● Aim of the exercise:
Here are the records. Print them all exactly.

───── Dataset excerpts

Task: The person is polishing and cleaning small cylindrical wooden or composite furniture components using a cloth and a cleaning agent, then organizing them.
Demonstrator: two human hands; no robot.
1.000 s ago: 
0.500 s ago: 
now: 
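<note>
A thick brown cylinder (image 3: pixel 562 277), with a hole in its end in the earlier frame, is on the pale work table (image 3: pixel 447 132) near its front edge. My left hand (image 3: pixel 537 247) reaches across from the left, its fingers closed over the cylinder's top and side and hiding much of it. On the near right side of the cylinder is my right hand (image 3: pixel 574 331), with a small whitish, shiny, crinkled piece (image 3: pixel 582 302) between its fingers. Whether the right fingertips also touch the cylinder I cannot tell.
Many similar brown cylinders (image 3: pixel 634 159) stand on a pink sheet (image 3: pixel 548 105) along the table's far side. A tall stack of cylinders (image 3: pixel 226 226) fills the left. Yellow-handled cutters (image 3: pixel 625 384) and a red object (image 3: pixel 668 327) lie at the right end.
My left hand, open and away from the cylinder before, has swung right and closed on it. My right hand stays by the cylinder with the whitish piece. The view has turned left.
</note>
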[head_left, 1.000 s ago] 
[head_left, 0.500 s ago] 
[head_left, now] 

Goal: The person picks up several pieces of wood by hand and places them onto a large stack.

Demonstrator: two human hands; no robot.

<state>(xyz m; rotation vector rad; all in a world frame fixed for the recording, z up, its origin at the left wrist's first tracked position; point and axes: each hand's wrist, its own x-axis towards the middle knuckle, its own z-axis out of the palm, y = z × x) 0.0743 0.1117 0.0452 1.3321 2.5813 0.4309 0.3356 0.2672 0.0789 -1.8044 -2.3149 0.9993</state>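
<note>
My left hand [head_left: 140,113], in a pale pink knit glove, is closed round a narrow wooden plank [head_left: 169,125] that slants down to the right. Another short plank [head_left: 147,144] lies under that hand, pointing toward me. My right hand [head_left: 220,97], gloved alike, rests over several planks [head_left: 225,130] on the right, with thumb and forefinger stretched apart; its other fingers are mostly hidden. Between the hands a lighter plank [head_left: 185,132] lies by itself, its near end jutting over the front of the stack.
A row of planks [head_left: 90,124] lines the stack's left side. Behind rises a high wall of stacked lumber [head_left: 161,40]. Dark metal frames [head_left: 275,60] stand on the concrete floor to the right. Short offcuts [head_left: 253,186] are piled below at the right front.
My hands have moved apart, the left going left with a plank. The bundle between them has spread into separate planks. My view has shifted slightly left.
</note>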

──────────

● Task result:
Task: The person is polishing and cleaning small cylindrical wooden or composite furniture components using a cloth and a cleaning agent, then organizing them.
Demonstrator: two human hands; no robot.
1.000 s ago: 
0.500 s ago: 
now: 
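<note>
A thick brown cylinder (image 3: pixel 562 277), with a hole in its end in the earlier frame, is on the pale work table (image 3: pixel 447 132) near its front edge. My left hand (image 3: pixel 537 247) reaches across from the left, its fingers closed over the cylinder's top and side and hiding much of it. On the near right side of the cylinder is my right hand (image 3: pixel 574 331), with a small whitish, shiny, crinkled piece (image 3: pixel 582 302) between its fingers. Whether the right fingertips also touch the cylinder I cannot tell.
Many similar brown cylinders (image 3: pixel 634 159) stand on a pink sheet (image 3: pixel 548 105) along the table's far side. A tall stack of cylinders (image 3: pixel 226 226) fills the left. Yellow-handled cutters (image 3: pixel 625 384) and a red object (image 3: pixel 668 327) lie at the right end.
My left hand, open and away from the cylinder before, has swung right and closed on it. My right hand stays by the cylinder with the whitish piece. The view has turned left.
</note>
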[head_left, 1.000 s ago] 
[head_left, 0.500 s ago] 
[head_left, now] 

Goal: The person picks up several pieces of wood by hand and places them onto a large stack.

Demonstrator: two human hands; no robot.

<state>(xyz m; rotation vector rad; all in a world frame fixed for the recording, z up, its origin at the left wrist's first tracked position; point and axes: each hand's wrist, its own x-axis towards the middle knuckle, its own z-axis out of the palm, y = z × x) 0.0743 0.1117 0.0452 1.3321 2.5813 0.4309 0.3356 0.2672 0.0789 -1.8044 -2.3149 0.9993</state>
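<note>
My left hand [head_left: 140,113], in a pale pink knit glove, is closed round a narrow wooden plank [head_left: 169,125] that slants down to the right. Another short plank [head_left: 147,144] lies under that hand, pointing toward me. My right hand [head_left: 220,97], gloved alike, rests over several planks [head_left: 225,130] on the right, with thumb and forefinger stretched apart; its other fingers are mostly hidden. Between the hands a lighter plank [head_left: 185,132] lies by itself, its near end jutting over the front of the stack.
A row of planks [head_left: 90,124] lines the stack's left side. Behind rises a high wall of stacked lumber [head_left: 161,40]. Dark metal frames [head_left: 275,60] stand on the concrete floor to the right. Short offcuts [head_left: 253,186] are piled below at the right front.
My hands have moved apart, the left going left with a plank. The bundle between them has spread into separate planks. My view has shifted slightly left.
</note>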

The answer to this exercise has been written out completely.